Among those young innovators was Katherine Rojas Salazar, an Indigenous student who led a team developing an artificial intelligence tool to support the education of Quilombola communities. For Katherine, seeing so many people gathering to create was incredibly inspiring. 

“It was really cool to see so many ideas emerging and people collaborating to create solutions that can really impact society in a positive way,” she says. She believes that the biggest impact of digital public goods is the possibility of creating tools that democratize access to information, services and opportunities, making technology a right, not a privilege. 

These stories highlight what UNICEF sees as the real promise of digital public goods: a path to bridging digital divides and fostering local innovation, driven by the communities who know their own needs best. In conversations at events like the ones Isabele and Katherine attended, participants talked about digital sovereignty as a way to build local capacity and technological autonomy, helping communities define their own futures rather than relying on external solutions.

For Isabele, these lessons have already changed how she approaches her studies and her future.

 “I believe that when we have access to this type of learning that opens our eyes, it’s very difficult to reject it. From now on, everything changes: awareness, actions and the desire to share this with the people around us." 

Isabele Barbosa, Student

She wants to bring this consciousness into her classroom as a teacher, helping her future students develop critical thinking about the digital world and showing them that they, too, have the power to shape it. “It is necessary to question and develop critical and active thinking in these new issues that surround us,” she says. “But above all, to know that we, as young people, also have the power to act.”  When youth understand the link between digital sovereignty, and how and where technology is built, they can help shape an equitable digital future. 

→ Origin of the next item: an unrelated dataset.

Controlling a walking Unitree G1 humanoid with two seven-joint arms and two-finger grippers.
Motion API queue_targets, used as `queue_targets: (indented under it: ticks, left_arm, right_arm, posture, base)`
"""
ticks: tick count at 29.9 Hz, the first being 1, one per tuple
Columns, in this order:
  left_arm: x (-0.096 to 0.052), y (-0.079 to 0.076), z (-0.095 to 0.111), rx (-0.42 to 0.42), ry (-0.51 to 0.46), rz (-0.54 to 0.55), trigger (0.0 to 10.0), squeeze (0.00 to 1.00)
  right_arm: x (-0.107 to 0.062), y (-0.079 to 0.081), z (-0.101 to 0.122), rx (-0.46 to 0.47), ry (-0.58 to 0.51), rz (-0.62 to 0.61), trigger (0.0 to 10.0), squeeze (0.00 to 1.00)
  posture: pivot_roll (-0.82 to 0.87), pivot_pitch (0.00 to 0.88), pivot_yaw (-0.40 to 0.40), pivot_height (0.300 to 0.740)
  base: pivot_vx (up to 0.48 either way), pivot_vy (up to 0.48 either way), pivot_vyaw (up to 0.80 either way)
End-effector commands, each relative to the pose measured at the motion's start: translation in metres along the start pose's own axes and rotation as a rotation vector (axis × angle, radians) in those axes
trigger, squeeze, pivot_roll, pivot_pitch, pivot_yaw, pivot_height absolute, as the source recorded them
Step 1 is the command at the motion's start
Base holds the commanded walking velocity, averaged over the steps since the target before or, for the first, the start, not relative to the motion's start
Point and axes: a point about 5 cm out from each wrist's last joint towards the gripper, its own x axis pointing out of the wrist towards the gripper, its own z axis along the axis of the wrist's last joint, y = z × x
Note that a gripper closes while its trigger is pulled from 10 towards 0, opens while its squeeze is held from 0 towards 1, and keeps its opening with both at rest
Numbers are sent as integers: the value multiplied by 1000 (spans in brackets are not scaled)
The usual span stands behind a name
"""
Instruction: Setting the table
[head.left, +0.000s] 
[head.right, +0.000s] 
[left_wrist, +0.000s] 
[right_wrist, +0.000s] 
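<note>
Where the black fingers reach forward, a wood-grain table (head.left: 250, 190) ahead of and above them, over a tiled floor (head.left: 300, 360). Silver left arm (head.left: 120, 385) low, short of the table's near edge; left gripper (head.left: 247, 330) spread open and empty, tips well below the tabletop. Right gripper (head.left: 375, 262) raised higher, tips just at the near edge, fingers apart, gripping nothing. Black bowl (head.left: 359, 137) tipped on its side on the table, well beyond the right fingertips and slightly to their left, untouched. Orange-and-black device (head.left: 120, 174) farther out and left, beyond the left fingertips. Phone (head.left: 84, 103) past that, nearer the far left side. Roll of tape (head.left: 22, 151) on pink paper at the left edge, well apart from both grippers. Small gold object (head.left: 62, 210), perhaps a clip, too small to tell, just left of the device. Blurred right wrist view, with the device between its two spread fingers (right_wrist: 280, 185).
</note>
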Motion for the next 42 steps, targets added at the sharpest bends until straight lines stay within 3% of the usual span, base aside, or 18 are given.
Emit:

For Katherine, the chance to work on a project that reflects the realities of her community has reinforced her belief that young people can play a leading role in making technology more inclusive. She says that seeing everyone come together with such energy and creativity left her convinced that when people unite for a larger purpose, they can build a world that is more just and more open. 

UNICEF’s work in Brazil is rooted in this idea: supporting digital public goods and the communities that create them to build a digital future for everyone. For Isabele, Katherine and many others, it begins with these DPG community activities, the workshops and hackathons that inspire hope and show how technology can bring meaningful change to their region.